**Task:** From the records that follow, copy every line in which "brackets" appears.

Items from a dataset

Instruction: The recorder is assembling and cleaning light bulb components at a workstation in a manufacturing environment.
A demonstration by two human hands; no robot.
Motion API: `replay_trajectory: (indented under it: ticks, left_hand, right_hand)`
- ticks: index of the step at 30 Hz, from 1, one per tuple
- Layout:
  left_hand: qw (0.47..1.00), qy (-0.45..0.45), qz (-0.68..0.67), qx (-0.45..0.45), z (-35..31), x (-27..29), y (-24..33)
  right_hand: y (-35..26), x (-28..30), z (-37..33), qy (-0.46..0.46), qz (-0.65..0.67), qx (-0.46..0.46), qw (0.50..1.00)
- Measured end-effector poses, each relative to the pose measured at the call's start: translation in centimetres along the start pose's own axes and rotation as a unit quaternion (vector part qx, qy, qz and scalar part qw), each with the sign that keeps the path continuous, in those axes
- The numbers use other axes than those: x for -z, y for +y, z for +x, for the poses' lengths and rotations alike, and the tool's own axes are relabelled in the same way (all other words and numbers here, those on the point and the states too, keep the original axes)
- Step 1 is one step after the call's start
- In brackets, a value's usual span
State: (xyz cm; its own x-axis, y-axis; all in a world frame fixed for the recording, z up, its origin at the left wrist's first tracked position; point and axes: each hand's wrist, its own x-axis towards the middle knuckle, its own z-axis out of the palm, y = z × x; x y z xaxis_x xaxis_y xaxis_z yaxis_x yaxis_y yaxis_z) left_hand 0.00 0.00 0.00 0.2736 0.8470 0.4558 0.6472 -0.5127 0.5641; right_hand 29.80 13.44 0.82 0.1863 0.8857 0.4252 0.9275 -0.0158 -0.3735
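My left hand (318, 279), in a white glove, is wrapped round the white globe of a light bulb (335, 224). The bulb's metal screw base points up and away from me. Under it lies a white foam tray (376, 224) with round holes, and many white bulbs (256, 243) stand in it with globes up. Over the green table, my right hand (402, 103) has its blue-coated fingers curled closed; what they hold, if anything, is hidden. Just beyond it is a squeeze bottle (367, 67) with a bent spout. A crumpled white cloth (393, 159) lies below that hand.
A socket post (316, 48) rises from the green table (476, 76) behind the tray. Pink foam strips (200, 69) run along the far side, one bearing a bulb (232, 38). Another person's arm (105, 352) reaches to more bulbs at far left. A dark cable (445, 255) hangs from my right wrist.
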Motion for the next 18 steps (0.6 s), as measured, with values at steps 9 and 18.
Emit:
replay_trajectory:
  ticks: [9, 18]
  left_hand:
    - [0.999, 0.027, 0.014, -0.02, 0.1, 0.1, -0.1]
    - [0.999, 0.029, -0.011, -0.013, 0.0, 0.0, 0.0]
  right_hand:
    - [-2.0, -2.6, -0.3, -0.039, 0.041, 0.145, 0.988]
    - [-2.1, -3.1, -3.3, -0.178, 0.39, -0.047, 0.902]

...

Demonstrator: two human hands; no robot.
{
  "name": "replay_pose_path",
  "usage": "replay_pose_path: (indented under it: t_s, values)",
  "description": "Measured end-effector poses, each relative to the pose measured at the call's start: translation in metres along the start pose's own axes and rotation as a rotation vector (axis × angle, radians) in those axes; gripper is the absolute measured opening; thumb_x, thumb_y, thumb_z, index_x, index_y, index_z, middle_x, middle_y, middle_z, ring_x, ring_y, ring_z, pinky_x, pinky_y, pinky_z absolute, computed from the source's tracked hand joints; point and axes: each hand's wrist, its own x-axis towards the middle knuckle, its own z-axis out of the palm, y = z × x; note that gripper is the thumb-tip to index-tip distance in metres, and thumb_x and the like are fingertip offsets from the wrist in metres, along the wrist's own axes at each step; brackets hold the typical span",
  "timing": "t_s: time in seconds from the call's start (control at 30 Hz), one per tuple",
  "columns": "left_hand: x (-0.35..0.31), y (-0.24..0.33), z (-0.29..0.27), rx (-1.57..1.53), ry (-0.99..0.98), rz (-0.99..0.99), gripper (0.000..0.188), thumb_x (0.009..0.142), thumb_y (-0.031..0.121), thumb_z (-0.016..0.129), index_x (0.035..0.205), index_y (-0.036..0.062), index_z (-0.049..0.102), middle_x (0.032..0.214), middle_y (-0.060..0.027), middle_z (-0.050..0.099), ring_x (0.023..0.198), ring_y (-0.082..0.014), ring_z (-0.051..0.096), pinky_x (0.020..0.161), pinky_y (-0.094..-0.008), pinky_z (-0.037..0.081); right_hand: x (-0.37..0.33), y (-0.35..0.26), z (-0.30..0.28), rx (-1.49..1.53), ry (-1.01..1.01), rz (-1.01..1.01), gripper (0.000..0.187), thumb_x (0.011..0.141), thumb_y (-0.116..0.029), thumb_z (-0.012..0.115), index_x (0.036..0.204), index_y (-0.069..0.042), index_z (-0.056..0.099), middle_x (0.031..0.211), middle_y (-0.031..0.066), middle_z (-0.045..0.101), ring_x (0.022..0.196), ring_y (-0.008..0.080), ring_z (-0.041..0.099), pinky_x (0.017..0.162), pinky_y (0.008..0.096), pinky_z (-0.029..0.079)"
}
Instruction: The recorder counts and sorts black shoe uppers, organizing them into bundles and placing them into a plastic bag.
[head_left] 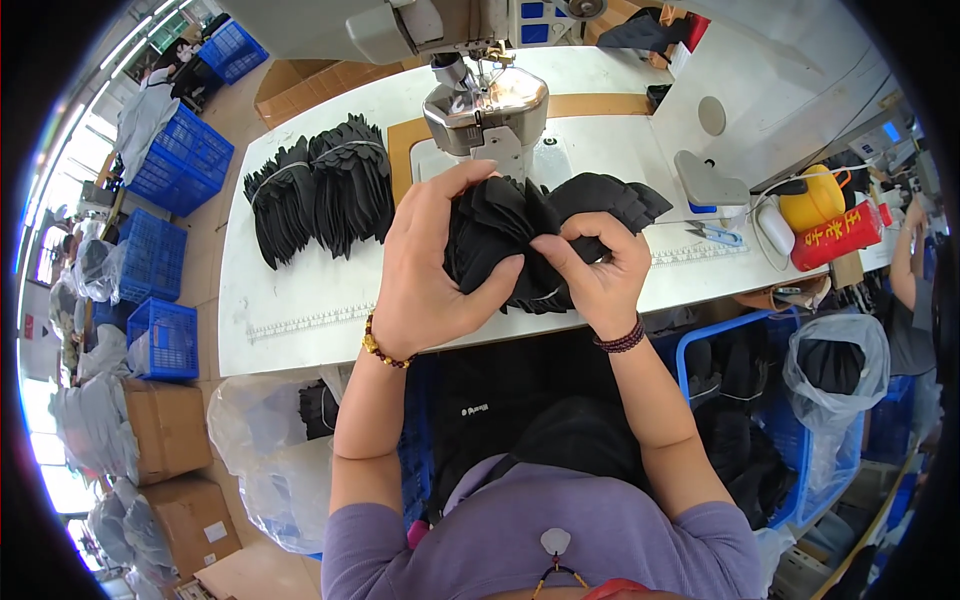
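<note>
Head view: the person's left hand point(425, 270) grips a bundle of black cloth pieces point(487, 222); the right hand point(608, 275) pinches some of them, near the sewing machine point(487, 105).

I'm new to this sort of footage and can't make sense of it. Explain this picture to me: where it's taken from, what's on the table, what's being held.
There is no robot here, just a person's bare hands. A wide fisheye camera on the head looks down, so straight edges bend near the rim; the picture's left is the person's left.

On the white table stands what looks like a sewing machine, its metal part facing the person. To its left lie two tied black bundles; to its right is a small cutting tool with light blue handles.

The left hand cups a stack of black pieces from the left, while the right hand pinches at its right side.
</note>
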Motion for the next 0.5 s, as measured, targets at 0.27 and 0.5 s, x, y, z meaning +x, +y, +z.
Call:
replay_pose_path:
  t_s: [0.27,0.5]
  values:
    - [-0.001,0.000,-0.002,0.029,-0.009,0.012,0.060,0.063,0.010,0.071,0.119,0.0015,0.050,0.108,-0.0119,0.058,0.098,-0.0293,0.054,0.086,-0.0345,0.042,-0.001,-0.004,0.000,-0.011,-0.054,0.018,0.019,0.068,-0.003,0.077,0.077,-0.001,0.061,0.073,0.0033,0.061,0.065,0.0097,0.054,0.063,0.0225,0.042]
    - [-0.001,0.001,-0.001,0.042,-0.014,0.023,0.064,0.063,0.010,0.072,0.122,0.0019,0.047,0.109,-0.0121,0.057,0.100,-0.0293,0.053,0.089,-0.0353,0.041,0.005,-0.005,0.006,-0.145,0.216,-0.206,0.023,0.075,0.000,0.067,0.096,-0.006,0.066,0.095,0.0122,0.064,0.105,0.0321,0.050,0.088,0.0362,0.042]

**Answer section:**
- In brackets, a value's usual span
  "description": "Measured end-effector poses, each relative to the pose measured at the call's start: translation in metres along the start pose's own axes and rotation as a rotation vector (axis × angle, radians) in those axes; gripper is the absolute measured opening; thumb_x, thumb_y, thumb_z, index_x, index_y, index_z, middle_x, middle_y, middle_z, ring_x, ring_y, ring_z, pinky_x, pinky_y, pinky_z absolute, computed from the source's tracked hand joints; point and axes: each hand's wrist, its own x-axis towards the middle knuckle, its own z-axis out of the palm, y = z × x; note that gripper is the thumb-tip to index-tip distance in metres, and thumb_x and the like are fingertip offsets from the wrist in metres, along the wrist's own axes at each step; brackets hold the typical span",

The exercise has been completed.